Dio rende in tal modo Francesco uomo denudato e solo e lo consegna al mondo, un mondo in cui tutte le scelte del santo vengono criticate, contraddette: la sua regola è troppo dura, impossibile da seguire; l’idea di povertà che egli persegue ai più pare un’utopia, l’assenza di norme della prima comunità francescana è denunciata come anarchica. Allora, Francesco si ritira, dalla vita, dai confratelli, persino dagli amici che in lui vedono un modello di santità. Francesco si rifugia in un eremo, in una grotta privato di ogni alimento spirituale e materiale. E grida. Urla la propria solitudine, il timore di essere pazzo, di aver fallito su ogni fronte. Al cielo che appare di pece il poverello di Assisi intima quasi un comando: “parlami….parlami….dammi un segno”! Dal desiderio ardente, dall’amore, dall’atroce solitudine, dalla disperazione, fiorisce la “prova”. Nelle mani di Francesco, non nella mente o nel cuore, nelle sue mani, sulla sua carne si apre un dono doloroso e misterioso.
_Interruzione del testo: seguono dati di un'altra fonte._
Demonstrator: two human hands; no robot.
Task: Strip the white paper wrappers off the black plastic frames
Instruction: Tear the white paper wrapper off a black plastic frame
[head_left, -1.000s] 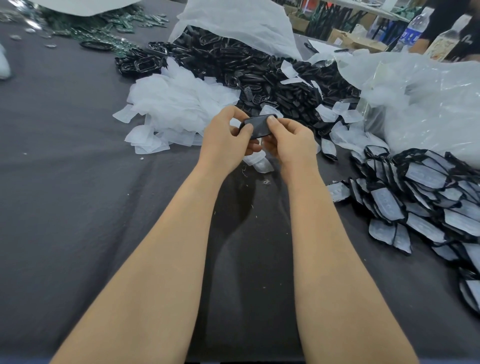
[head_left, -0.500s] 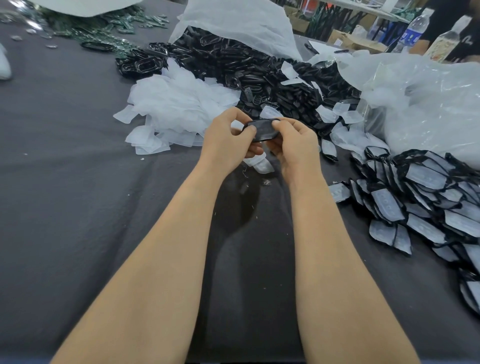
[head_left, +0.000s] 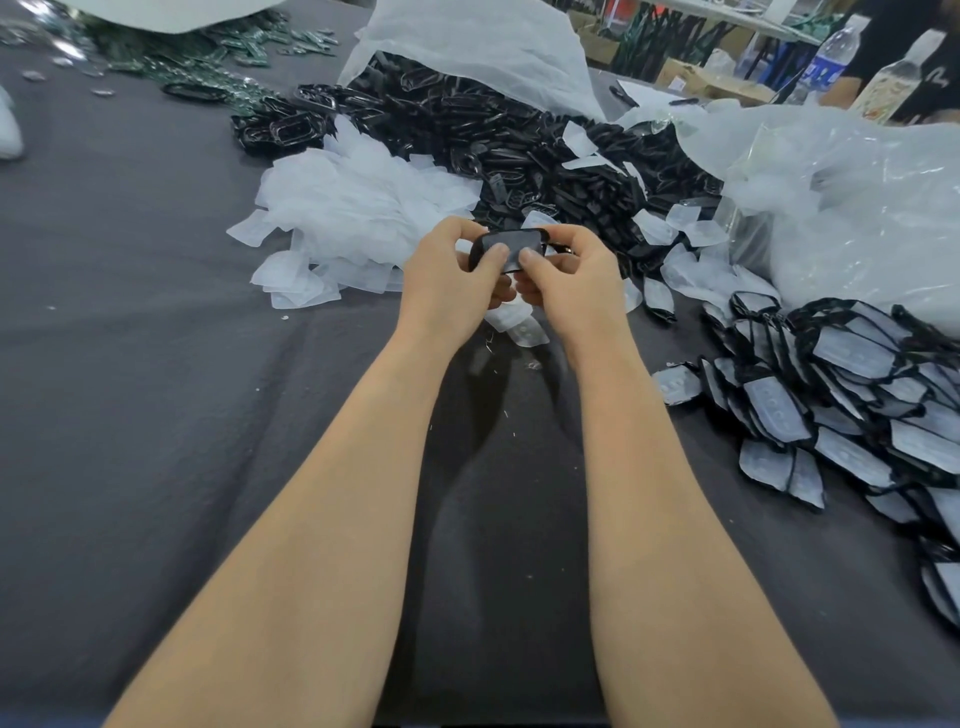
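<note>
Beside loose wrappers (head_left: 358, 218), wrapped pile (head_left: 857, 395) — both hands (head_left: 448, 285) (head_left: 575, 285) round one frame (head_left: 511, 243), seemingly wrapped.

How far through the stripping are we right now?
Done: a large pile of bare black frames and a heap of loose white wrappers lie ahead. In hand: the left hand and right hand pinch one frame, wrapper seemingly on it. Left: a sizeable batch of wrapped frames on the right.

Two hands (head_left: 448, 283) (head_left: 574, 283), one frame (head_left: 511, 243), two bottles (head_left: 831, 57) (head_left: 903, 78), one heap of wrappers (head_left: 358, 208).
</note>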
Sboccia un petalo di sangue e carne ferita. Francesco adesso assomiglia anche nel corpo al suo amato.
Perciò la tradizione vedrà in lui l’altro Cristo, perché in Francesco i tratti dell’amato sono i segni del dolore che altro non sono che i segni dell’amore. Il Dio cristiano è così umano è così carne, si mostra, si fa toccare, vedere, quando lo si ami. Altro che attesa della prova, altro che neutrale e presuntuoso distacco, altro che critica aperta di Dio e della chiesa perché l’uno e l’altra non corrispondono a quello che noi vorremmo.
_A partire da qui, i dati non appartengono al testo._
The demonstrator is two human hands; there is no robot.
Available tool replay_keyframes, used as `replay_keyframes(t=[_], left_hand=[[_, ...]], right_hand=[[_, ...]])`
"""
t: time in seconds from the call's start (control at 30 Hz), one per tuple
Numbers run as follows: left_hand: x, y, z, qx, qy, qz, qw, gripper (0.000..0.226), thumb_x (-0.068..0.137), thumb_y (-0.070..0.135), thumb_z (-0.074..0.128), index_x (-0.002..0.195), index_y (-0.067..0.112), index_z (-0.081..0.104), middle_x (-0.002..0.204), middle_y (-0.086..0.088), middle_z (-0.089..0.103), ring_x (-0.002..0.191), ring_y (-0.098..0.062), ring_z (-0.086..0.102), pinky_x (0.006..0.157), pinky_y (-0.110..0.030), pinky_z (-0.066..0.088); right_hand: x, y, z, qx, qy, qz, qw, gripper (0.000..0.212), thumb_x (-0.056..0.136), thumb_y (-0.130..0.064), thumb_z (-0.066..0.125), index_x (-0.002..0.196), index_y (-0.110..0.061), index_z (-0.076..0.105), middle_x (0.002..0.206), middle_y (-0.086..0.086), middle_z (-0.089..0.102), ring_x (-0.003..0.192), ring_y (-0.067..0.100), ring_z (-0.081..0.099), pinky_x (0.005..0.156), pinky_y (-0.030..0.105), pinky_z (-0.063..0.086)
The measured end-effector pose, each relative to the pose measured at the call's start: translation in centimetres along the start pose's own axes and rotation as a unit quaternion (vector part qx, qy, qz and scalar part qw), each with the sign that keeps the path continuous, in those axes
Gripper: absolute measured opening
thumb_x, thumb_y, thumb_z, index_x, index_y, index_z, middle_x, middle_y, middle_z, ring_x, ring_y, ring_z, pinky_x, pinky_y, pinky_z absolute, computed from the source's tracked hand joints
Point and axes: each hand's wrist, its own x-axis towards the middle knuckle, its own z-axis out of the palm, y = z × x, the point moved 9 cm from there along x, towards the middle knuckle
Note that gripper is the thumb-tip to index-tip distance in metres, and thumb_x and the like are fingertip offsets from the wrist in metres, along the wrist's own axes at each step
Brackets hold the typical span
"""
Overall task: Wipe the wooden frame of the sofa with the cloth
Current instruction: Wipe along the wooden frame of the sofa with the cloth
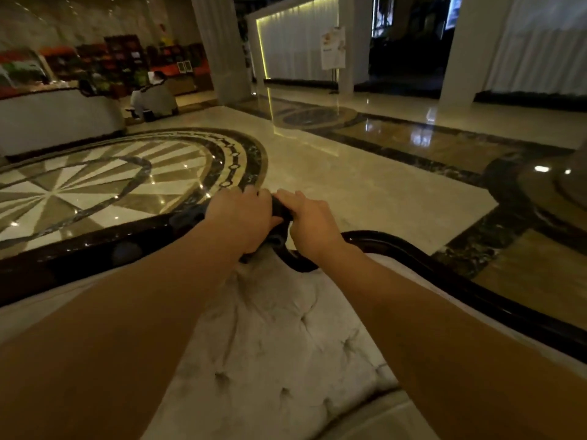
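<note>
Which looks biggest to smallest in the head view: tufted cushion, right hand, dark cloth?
1. Tufted cushion, largest.
2. Right hand.
3. Dark cloth, mostly hidden under both hands, so its true size is unsure.

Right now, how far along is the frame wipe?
Done: cannot tell, nothing marks wiped wood. In hand: both hands, left and right, press a dark cloth on the frame crest. Left: likely the rails to either side.

1. Two bare forearms reach in from the lower edge, with no sleeve showing on either.
2. The left hand (241, 217) wears no glove, ring or watch.
3. The right hand (313, 222) is equally unadorned.
</note>
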Motion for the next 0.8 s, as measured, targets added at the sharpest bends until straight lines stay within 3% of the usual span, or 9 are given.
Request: replay_keyframes(t=[0.07, 0.13, 0.23, 0.3, 0.37, 0.47, 0.57, 0.67, 0.8], left_hand=[[1.3, 1.5, 0.6, 0.02, -0.002, 0.018, 1.0, 0.056, 0.093, 0.058, 0.035, 0.125, 0.013, 0.044, 0.119, -0.012, 0.056, 0.103, -0.032, 0.057, 0.077, -0.042, 0.043], [2.1, 3.0, 0.8, 0.049, -0.006, 0.039, 0.998, 0.052, 0.094, 0.053, 0.038, 0.126, 0.013, 0.043, 0.123, -0.012, 0.054, 0.107, -0.032, 0.054, 0.081, -0.043, 0.044], [2.3, 7.0, 1.8, 0.217, -0.01, 0.112, 0.97, 0.038, 0.096, 0.036, 0.042, 0.126, 0.015, 0.051, 0.128, -0.012, 0.049, 0.114, -0.032, 0.046, 0.091, -0.043, 0.042], [2.1, 9.5, 4.1, 0.365, -0.046, 0.154, 0.917, 0.035, 0.096, 0.036, 0.04, 0.121, 0.019, 0.06, 0.125, -0.009, 0.055, 0.114, -0.032, 0.043, 0.097, -0.044, 0.035], [1.6, 11.2, 7.5, 0.416, -0.131, 0.164, 0.885, 0.034, 0.097, 0.036, 0.041, 0.119, 0.02, 0.061, 0.121, -0.007, 0.062, 0.116, -0.03, 0.046, 0.102, -0.044, 0.03], [1.6, 13.2, 10.6, 0.265, -0.185, 0.108, 0.94, 0.04, 0.099, 0.036, 0.035, 0.129, 0.016, 0.052, 0.126, -0.006, 0.061, 0.118, -0.025, 0.052, 0.105, -0.041, 0.032], [3.4, 13.9, 12.0, 0.081, -0.185, 0.047, 0.978, 0.05, 0.095, 0.044, 0.039, 0.134, 0.013, 0.043, 0.132, -0.009, 0.054, 0.118, -0.028, 0.052, 0.102, -0.041, 0.038], [5.6, 15.2, 14.1, -0.071, -0.19, 0.062, 0.977, 0.055, 0.094, 0.044, 0.041, 0.137, 0.012, 0.039, 0.132, -0.017, 0.047, 0.113, -0.034, 0.052, 0.097, -0.047, 0.043], [8.7, 15.7, 13.9, -0.26, -0.07, 0.033, 0.963, 0.048, 0.093, 0.054, 0.038, 0.11, 0.011, 0.053, 0.11, -0.016, 0.059, 0.09, -0.028, 0.057, 0.075, -0.04, 0.044]], right_hand=[[-0.3, 1.9, -0.1, 0.041, 0.03, 0.039, 0.998, 0.062, 0.079, 0.009, 0.045, 0.134, -0.019, 0.055, 0.13, 0.014, 0.06, 0.117, 0.028, 0.056, 0.105, 0.033, 0.04], [-1.1, 3.4, 0.7, 0.07, 0.04, 0.084, 0.993, 0.056, 0.081, 0.007, 0.045, 0.129, -0.019, 0.058, 0.118, 0.016, 0.065, 0.107, 0.031, 0.06, 0.095, 0.035, 0.046], [-2.9, 5.3, 3.7, 0.052, -0.025, 0.133, 0.989, 0.037, 0.082, 0.004, 0.045, 0.112, -0.009, 0.062, 0.112, 0.02, 0.062, 0.1, 0.038, 0.058, 0.078, 0.037, 0.043], [-3.9, 6.6, 5.1, 0.02, -0.064, 0.126, 0.99, 0.037, 0.083, 0.004, 0.044, 0.112, -0.009, 0.062, 0.124, 0.022, 0.054, 0.109, 0.043, 0.053, 0.085, 0.043, 0.045], [-4.9, 8.7, 6.0, -0.025, -0.118, 0.108, 0.987, 0.046, 0.089, -0.003, 0.041, 0.13, -0.02, 0.054, 0.148, 0.022, 0.036, 0.131, 0.044, 0.038, 0.101, 0.049, 0.039], [-5.9, 12.5, 6.2, -0.066, -0.172, 0.086, 0.979, 0.057, 0.093, -0.007, 0.039, 0.143, -0.035, 0.038, 0.16, 0.015, 0.017, 0.146, 0.04, 0.014, 0.112, 0.054, 0.03], [-4.3, 14.5, 5.2, -0.132, -0.165, 0.04, 0.977, 0.046, 0.093, -0.01, 0.044, 0.137, -0.025, 0.045, 0.15, 0.019, 0.032, 0.14, 0.041, 0.026, 0.105, 0.053, 0.038], [-2.6, 16.5, 3.7, -0.17, -0.145, 0.024, 0.974, 0.04, 0.091, -0.013, 0.048, 0.13, -0.022, 0.05, 0.134, 0.018, 0.045, 0.125, 0.039, 0.043, 0.096, 0.048, 0.045], [-2.0, 19.7, 1.9, -0.162, -0.163, 0.022, 0.973, 0.044, 0.091, -0.011, 0.048, 0.132, -0.024, 0.052, 0.129, 0.014, 0.057, 0.122, 0.035, 0.049, 0.095, 0.036, 0.043]])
Noi con la nostra voglia di dire come dovrebbero andare le cose e come dovremmo agire per dar loro il giusto corso. Solo che in tal modo, poi, dimentichiamo di mutare l’unica realtà sulla quale esercitiamo un qualche controllo: noi stessi. Francesco è coinvolto da Dio, non gioca, lo ha seguito in tutto sulla strada esigentissima del Vangelo. Eppure…ad un certo punto si volta, e non vede il Maestro, gira su se stesso e quasi cade stordito. Ma non si arrende egli difende la sua fede, il suo tutto, abbandonandosi.
Egli sa che difendere Dio è difendere tutto, come lo sanno i santi e i mistici che hanno conosciuto la notte dello spirito, l’ora del silenzio, l’ora in cui Dio deve essere difeso, l’ora del nulla che preme, l’ora della povertà umana più estrema in cui nasce la stella della salvezza. Per questo nel silenzio di Dio si rivela il dono più grande, elargito a coloro che hanno dato tutto e perciò tutto hanno ricevuto. Proprio per questo, proprio perché la perdita della fede è un dramma che getta nel non senso, sentire dalla voce di molti affermare: “io non credo più” suona come un atto blasfemo frutto della superficialità e della noncuranza.
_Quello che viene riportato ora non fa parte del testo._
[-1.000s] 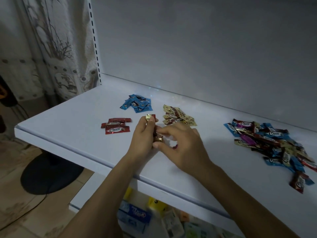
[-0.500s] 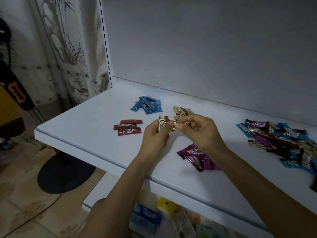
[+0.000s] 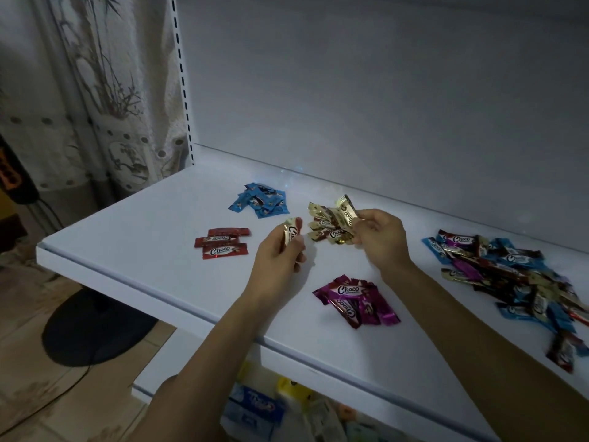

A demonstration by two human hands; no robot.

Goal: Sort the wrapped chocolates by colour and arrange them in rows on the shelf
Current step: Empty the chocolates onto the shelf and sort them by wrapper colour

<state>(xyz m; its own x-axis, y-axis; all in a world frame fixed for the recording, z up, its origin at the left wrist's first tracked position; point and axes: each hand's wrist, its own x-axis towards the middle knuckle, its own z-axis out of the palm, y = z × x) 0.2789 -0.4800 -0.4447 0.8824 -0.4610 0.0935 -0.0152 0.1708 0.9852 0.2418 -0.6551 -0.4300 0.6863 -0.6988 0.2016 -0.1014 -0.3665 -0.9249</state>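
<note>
1. Head view. The left hand [image 3: 280, 260] grips a gold-wrapped chocolate [image 3: 290, 237] upright, with the fingers curled round its lower half. A red edge shows behind its top.
2. The right hand [image 3: 379, 237] pinches a second gold chocolate [image 3: 345, 212] by one end between thumb and fingers. It holds the piece tilted, just above the gold pile [image 3: 325, 231].
3. Half a second ago the two hands met over one cluster of wrappers in front of the gold pile. Now they are apart, each with its own piece, and the right hand has gone back toward that pile.
4. The sorted groups lie where they did. The blue pile [image 3: 259, 200] is at the back left. The red group [image 3: 223, 244], three pieces lying flat side by side, is left of the left hand. The purple pile [image 3: 357, 298] is near the front edge, between the forearms.
5. The unsorted mixed heap [image 3: 510, 275] of blue, gold, purple and dark wrappers lies well apart at the right.
6. All of this rests on a plain white shelf [image 3: 143, 237] with a white back panel [image 3: 382, 90]. A slotted upright [image 3: 180, 74] stands at its back left corner.
7. To the left hangs a patterned curtain [image 3: 95, 90]. Below it, a dark round base [image 3: 92, 327] sits on a tiled floor [image 3: 32, 378].
8. Under the shelf, packaged goods [image 3: 255, 409] show on a lower level, too blurred to name.
</note>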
In realtà può essere perso solo ciò che si è posseduto e può essere ritrovato solo ciò che magari per un istante è stato nostro. Siamo sinceri: molti uomini oggi fuggono da Dio per il timore di scrutare il possibile abisso che il dubbio può generare in loro. Chiamano questo atteggiamento incredulità o avversione verso la chiesa e i preti, ma è fin troppo evidente che si tratta di un pretesto. Per tutto questo Francesco mi appare come un eroe della vita, un eroe sincero, un uomo che non fugge dalla esigente chiamata di Cristo, ne davanti alla radicalità del suo temporaneo ritrarsi. E quasi provvidenzialmente soccorrono queste mie brevi riflessioni le parole di Etty Hillesum, la giovane ebrea morta in campo di concentramento ad Auschwitz: “ non voglio stare al sicuro, io voglio esserci …se Dio non mi aiuterà allora sarò io ad aiutare Dio. L’unica cosa che possiamo salvare in questi tempi è il piccolo pezzo di Te in ognuno di noi, mio Dio. La vita è meravigliosamente buona. Se solo facciamo in modo che malgrado tutto Dio sia al sicuro nelle nostre mani”.